[Supplied material Boundary: Start]

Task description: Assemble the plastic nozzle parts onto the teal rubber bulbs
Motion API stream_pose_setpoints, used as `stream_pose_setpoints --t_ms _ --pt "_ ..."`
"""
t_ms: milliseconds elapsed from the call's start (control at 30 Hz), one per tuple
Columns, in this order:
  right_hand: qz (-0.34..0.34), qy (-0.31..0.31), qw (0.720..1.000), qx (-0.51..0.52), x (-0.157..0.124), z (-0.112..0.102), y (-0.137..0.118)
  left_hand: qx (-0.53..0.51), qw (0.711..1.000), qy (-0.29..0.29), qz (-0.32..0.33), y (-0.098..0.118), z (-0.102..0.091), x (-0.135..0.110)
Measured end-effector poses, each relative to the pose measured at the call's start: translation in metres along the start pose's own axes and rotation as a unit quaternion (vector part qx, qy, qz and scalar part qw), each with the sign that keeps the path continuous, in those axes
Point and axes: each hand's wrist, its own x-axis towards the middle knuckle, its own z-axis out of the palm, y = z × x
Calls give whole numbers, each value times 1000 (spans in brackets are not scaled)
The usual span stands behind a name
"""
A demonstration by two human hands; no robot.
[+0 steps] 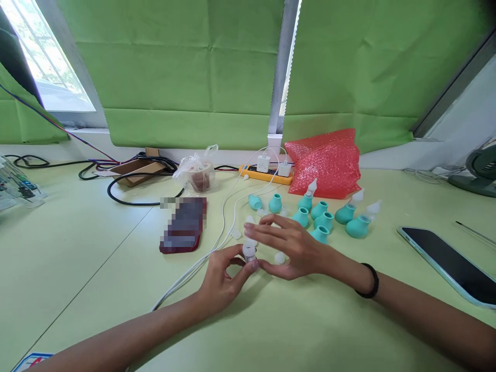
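Note:
My left hand (227, 276) pinches a small white translucent plastic fitting (249, 251) between thumb and index finger, its round end facing up. Close beside it is my right hand (292, 248), fingers stretched out and thumb apart, the thumb near the fitting. A whitish clear piece (251, 221) shows behind my right fingertips; whether they touch it I cannot tell. A small white cap (279, 258) lies under my right hand. Beyond it stand several teal rubber bulbs (323, 221), some with clear nozzle tips (311, 187). One teal bulb (254, 202) lies on its side.
A red bubble-wrap bag (323, 163) leans behind the bulbs, beside an orange power strip (267, 174). White cables (211, 251) cross the table near my left hand. A blurred phone (184, 226) lies left, another phone (449, 263) right. A cardboard box (141, 170) sits at the back.

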Motion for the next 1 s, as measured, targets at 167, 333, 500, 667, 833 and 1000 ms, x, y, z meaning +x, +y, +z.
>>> stream_pose_setpoints --t_ms 167,333,500,667,833,1000 --pt "170 -114 971 -128 5 -40 31 4 999 -7 -54 2 2 2" --pt "351 -304 856 -225 -7 -55 59 -55 995 29 -71 -1 5 4" --pt "352 -376 840 -171 -15 -51 70 -56 996 48 -47 0 5 5" --pt "366 -295 879 -82 -9 -67 64 -5 999 47 -14 -4 4 3" --pt "307 -148 920 196 6 -70 35 -14 998 64 0 -7 6 -3" --pt "232 -163 934 215 13 -49 13 -29 994 106 5 -4 8 -5"
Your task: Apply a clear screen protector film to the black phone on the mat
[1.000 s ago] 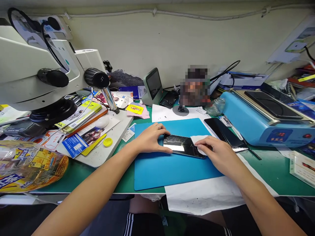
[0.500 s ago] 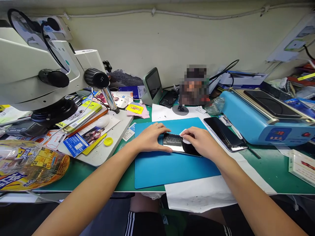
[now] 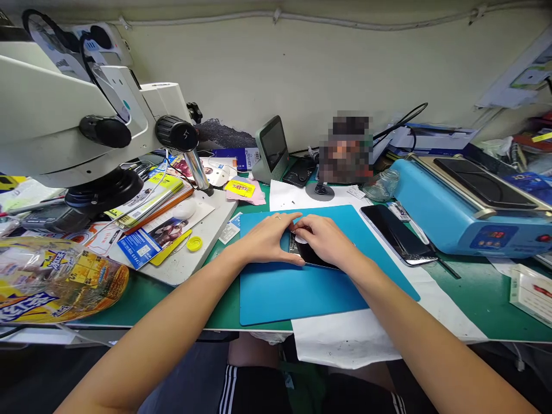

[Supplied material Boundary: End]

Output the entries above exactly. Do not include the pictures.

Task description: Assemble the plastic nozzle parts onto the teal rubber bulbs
Motion API stream_pose_setpoints, used as `stream_pose_setpoints --t_ms _ --pt "_ ..."`
"""
t_ms: milliseconds elapsed from the call's start (control at 30 Hz), one per tuple
Columns, in this order:
  right_hand: qz (-0.34..0.34), qy (-0.31..0.31), qw (0.720..1.000), qx (-0.51..0.52), x (-0.157..0.124), z (-0.112..0.102), y (-0.137..0.118)
  left_hand: qx (-0.53..0.51), qw (0.711..1.000), qy (-0.29..0.29), qz (-0.32..0.33), y (-0.098..0.118), z (-0.102..0.091), x (-0.135..0.110)
Measured end-effector poses, each relative to the pose measured at the call's start: translation in metres along the start pose's own axes and rotation as a unit quaternion (vector part qx, qy, qz and scalar part qw), each with the sign that keeps the path continuous, in those axes
Point and axes: each hand's wrist, its own x-axis towards the middle knuckle, its own z-axis out of the palm, y = z × x
Calls give whole numbers, each value times 1000 (spans in brackets are not scaled)
The usual span stands behind a name
"""
A demonstration by two human hands; no robot.
[+0 steps] 
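Note:
My left hand (227, 276) pinches a small white translucent plastic fitting (249, 251) between thumb and index finger, its round end facing up. Close beside it is my right hand (292, 248), fingers stretched out and thumb apart, the thumb near the fitting. A whitish clear piece (251, 221) shows behind my right fingertips; whether they touch it I cannot tell. A small white cap (279, 258) lies under my right hand. Beyond it stand several teal rubber bulbs (323, 221), some with clear nozzle tips (311, 187). One teal bulb (254, 202) lies on its side.
A red bubble-wrap bag (323, 163) leans behind the bulbs, beside an orange power strip (267, 174). White cables (211, 251) cross the table near my left hand. A blurred phone (184, 226) lies left, another phone (449, 263) right. A cardboard box (141, 170) sits at the back.
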
Motion for the next 1 s, as measured, targets at 167, 333, 500, 667, 833 and 1000 ms, x, y, z meaning +x, +y, +z.
>>> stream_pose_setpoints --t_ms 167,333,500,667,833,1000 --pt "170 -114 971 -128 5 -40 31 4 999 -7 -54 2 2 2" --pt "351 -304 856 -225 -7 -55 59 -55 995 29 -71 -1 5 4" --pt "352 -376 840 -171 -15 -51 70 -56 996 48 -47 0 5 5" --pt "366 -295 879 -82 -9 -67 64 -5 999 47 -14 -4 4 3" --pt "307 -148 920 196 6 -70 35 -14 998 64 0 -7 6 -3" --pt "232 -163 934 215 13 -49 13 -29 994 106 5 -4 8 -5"
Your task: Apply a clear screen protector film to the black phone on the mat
[1.000 s ago] 
[0.500 s ago] 
[now] 

With the answer given, the exercise is closed.